Re: [PATCH] bpf: Always defer local storage free
From: bot+bpf-ci
Date: Mon Mar 16 2026 - 19:07:20 EST
> diff --git a/kernel/bpf/bpf_local_storage.c b/kernel/bpf/bpf_local_storage.c
> --- a/kernel/bpf/bpf_local_storage.c
> +++ b/kernel/bpf/bpf_local_storage.c
[ ... ]
> +static void bpf_selem_unlink_defer_free(struct hlist_head *selem_free_list,
> + struct bpf_local_storage *local_storage,
> + bool free_local_storage)
> +{
> + struct bpf_local_storage_elem *s;
> + struct hlist_node *n;
> + struct hlist_head *deferred_selem = this_cpu_ptr(&bpf_deferred_selem_free_list);
> + struct hlist_head *deferred_storage = this_cpu_ptr(&bpf_deferred_storage_free_list);
> + struct bpf_deferred_free_rcu *deferred_rcu = this_cpu_ptr(&bpf_deferred_free_rcu);
> +
> + hlist_for_each_entry_safe(s, n, selem_free_list, free_node) {
> + hlist_del(&s->free_node);
> + hlist_add_head(&s->free_node, deferred_selem);
> + }
> +
> + if (free_local_storage)
> + hlist_add_head(&local_storage->deferred_free_node, deferred_storage);
Can these per-CPU lists be corrupted by concurrent access?
This function is called from bpf_selem_unlink() after releasing
local_storage->lock with raw_res_spin_unlock_irqrestore(), so IRQs
are restored. The BPF program context provides migrate_disable()
(keeping the CPU stable for this_cpu_ptr), but IRQs are not masked.
A BPF tracing program (kprobe, perf_event) running at hardirq or
NMI level can interrupt this function mid-hlist_add_head() and call
bpf_selem_unlink() -> bpf_selem_unlink_defer_free() on the same
CPU, modifying the same per-CPU list concurrently. hlist_add_head()
is a multi-step, non-atomic operation, so this interleaving can
lose list entries or corrupt the list pointers.

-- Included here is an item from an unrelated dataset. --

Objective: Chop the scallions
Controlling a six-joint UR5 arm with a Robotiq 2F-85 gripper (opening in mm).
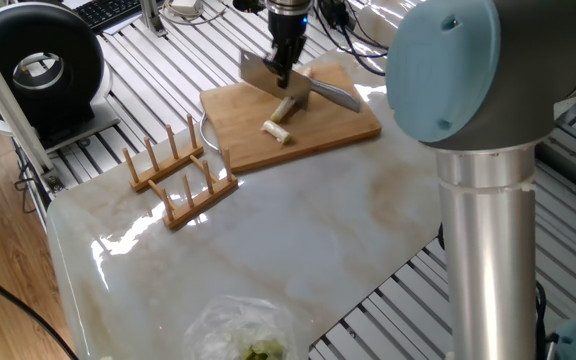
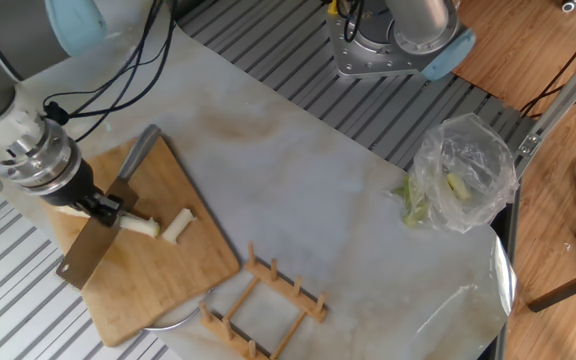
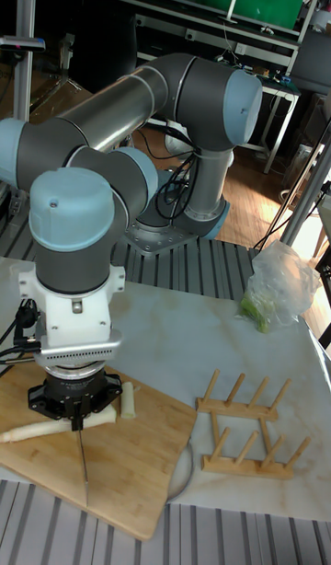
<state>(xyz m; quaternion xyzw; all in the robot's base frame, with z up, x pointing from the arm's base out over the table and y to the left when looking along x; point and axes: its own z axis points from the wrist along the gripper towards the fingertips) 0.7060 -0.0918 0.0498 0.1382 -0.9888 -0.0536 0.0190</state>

The same race exists between bpf_deferred_free_work_fn() (running
in process context on the workqueue) and
bpf_selem_unlink_defer_free() called from any BPF program that
interrupts it.
Would something like an llist (lock-free linked list that is safe
against concurrent producers) or local_irq_save/restore around
the list operations be needed here?
> +
> + if (atomic_cmpxchg(this_cpu_ptr(&bpf_deferred_free_pending), 0, 1) == 0) {
> + deferred_rcu->cpu = smp_processor_id();
> + call_rcu(&deferred_rcu->rcu, bpf_deferred_free_rcu_callback);
> + }
> +}
[ ... ]
> +static void bpf_deferred_free_work_fn(struct work_struct *work)
> +{
> + struct bpf_deferred_free_work *deferred_work =
> + container_of(work, struct bpf_deferred_free_work, work);
> + int cpu = deferred_work->cpu;
> + struct hlist_head *selem_list = per_cpu_ptr(&bpf_deferred_selem_free_list, cpu);
> + struct hlist_head *storage_list = per_cpu_ptr(&bpf_deferred_storage_free_list, cpu);
> + struct bpf_local_storage_elem *selem;
> + struct bpf_local_storage *local_storage;
> + struct hlist_node *n;
> +
> + atomic_set(per_cpu_ptr(&bpf_deferred_free_pending, cpu), 0);
> +
> + hlist_for_each_entry_safe(selem, n, selem_list, free_node) {
> + hlist_del_init(&selem->free_node);
> + bpf_selem_free(selem, true);
> + }
> +
> + hlist_for_each_entry_safe(local_storage, n, storage_list, deferred_free_node) {
> + hlist_del_init(&local_storage->deferred_free_node);
> + bpf_local_storage_free(local_storage, true);
> + }
> +}
Does passing reuse_now=true here change the RCU synchronization
domain?
Previously, bpf_selem_unlink() called bpf_selem_free(selem, false),
which for use_kmalloc_nolock elements used
call_rcu_tasks_trace() to wait for a Tasks Trace RCU grace period
before freeing. This is needed because sleepable BPF programs hold
rcu_read_lock_trace() (see __bpf_prog_enter_sleepable()) and can
retain pointers to sdata across sleep points.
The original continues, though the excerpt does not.